Pharmaxis gets EU boost for Bronchitol but further progress needed
European regulators’ change of heart gives Pharmaxis exactly the jump start it needs – a green light for cystic fibrosis therapy Bronchitol, reversing an earlier negative opinion, means the company should have the product on the market early next year.
Shares in the Australian company doubled in value today to A$1.41 on the news, a healthy recovery, although still somewhat below the A$3 the stock was trading at prior to the initial knock back (Pharmaxis' Bronchitol plans flounder in Europe, May 31, 2011). Growing caution around new drug launches, a label that excludes adolescents and children, and a looming fundraising are likely to combine to keep a lid on investor enthusiasm for now. With the company’s sights now trained on the US market, progress here is needed for another boost.

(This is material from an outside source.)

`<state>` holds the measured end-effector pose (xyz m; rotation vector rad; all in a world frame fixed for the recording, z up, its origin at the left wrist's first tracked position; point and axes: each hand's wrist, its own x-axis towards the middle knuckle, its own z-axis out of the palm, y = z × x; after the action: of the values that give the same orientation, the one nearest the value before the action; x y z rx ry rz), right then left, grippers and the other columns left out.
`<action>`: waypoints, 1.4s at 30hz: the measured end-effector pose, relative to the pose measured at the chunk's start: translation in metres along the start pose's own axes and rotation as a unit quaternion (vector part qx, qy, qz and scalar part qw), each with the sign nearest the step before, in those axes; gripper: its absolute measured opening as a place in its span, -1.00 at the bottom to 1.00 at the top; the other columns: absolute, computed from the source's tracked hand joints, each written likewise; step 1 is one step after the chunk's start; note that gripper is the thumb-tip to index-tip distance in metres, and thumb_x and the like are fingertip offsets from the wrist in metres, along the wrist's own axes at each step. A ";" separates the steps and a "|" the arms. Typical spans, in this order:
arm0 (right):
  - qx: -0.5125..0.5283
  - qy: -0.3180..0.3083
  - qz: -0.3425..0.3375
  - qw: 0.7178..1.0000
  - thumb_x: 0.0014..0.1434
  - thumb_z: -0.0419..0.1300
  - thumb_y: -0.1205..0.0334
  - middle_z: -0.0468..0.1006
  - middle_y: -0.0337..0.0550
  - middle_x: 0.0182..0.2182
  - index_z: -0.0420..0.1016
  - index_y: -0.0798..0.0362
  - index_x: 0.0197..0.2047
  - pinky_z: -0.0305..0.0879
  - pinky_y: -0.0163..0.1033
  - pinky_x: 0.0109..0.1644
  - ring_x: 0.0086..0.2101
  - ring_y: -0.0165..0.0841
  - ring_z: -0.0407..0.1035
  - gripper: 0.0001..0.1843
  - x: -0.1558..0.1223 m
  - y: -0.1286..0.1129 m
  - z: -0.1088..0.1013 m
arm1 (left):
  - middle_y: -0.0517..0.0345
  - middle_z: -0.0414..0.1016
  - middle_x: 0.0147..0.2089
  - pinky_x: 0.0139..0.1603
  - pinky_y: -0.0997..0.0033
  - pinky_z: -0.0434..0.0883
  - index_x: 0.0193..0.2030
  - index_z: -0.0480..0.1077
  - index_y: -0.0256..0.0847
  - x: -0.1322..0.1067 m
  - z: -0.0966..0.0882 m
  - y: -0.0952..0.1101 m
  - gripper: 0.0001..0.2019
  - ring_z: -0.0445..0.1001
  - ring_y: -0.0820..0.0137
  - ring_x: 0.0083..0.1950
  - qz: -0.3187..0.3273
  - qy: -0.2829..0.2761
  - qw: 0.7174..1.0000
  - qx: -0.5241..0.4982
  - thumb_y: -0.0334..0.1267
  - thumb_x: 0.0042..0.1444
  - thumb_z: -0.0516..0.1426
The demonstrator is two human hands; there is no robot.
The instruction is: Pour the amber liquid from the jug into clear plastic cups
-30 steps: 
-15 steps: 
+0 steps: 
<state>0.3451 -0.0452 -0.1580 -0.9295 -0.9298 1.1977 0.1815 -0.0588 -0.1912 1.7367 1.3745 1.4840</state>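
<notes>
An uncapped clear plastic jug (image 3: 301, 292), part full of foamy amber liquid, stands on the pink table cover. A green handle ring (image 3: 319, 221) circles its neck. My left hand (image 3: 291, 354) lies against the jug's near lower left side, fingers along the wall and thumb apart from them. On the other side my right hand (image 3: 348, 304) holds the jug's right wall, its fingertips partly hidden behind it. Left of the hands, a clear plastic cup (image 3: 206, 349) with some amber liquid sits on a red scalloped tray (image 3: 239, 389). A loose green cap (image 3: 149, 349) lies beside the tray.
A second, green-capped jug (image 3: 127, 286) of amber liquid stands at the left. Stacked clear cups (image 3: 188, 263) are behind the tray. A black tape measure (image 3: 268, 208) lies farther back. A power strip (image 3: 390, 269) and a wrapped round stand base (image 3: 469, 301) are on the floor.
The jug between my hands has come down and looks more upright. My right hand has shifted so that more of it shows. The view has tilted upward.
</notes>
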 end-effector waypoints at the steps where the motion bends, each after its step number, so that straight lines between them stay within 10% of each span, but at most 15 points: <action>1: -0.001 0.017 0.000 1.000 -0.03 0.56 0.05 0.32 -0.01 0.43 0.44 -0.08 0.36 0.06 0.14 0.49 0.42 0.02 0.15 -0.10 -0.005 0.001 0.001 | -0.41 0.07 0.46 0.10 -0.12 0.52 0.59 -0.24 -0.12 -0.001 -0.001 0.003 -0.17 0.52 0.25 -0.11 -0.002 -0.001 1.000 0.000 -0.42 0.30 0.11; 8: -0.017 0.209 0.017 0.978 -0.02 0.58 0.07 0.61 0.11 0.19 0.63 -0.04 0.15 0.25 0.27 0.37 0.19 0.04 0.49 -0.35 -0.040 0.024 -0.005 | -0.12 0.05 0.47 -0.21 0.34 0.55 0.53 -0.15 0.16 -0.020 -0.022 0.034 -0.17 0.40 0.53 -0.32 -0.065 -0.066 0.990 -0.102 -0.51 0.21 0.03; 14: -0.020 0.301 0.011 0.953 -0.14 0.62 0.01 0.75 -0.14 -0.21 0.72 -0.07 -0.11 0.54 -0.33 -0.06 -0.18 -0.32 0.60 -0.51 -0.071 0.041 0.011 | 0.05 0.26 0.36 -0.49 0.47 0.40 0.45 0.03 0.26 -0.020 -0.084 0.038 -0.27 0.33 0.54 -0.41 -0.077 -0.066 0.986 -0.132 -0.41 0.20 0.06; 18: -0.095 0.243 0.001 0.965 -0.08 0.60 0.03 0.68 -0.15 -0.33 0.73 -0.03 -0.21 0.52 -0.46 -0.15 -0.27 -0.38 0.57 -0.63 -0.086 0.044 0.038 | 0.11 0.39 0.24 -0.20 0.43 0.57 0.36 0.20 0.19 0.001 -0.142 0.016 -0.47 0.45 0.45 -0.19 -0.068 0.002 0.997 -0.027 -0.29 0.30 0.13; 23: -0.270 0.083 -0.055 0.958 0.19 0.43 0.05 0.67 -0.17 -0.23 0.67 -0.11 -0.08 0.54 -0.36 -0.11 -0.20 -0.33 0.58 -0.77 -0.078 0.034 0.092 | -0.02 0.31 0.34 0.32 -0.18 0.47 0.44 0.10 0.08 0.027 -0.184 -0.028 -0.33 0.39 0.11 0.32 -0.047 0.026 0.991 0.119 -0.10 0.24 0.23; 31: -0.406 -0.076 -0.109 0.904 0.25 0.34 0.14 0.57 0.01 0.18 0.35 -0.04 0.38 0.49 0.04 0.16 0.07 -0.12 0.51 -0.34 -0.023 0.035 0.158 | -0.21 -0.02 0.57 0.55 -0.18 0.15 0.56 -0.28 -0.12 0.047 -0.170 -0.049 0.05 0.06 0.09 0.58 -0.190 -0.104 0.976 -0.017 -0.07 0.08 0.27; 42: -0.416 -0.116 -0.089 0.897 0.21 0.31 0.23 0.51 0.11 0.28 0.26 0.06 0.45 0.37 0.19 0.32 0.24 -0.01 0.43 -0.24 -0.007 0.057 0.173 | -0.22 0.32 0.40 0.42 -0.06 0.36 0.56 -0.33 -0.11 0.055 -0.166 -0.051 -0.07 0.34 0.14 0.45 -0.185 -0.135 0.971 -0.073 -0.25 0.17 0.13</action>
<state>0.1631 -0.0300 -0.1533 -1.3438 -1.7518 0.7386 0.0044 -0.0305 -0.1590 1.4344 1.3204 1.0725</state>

Approved for cystic fibrosis patients aged 18 and over, Bronchitol improves lung function by reducing the stickiness of the mucus that invades the airways of suffers, and aiding its clearance.
The Committee for Medicinal Products for Human Use (CHMP) has recommended it as an add-on treatment to standard of care, a broad label that Pharmaxis says does not exclude any patient subset and was exactly the wording it was hoping for.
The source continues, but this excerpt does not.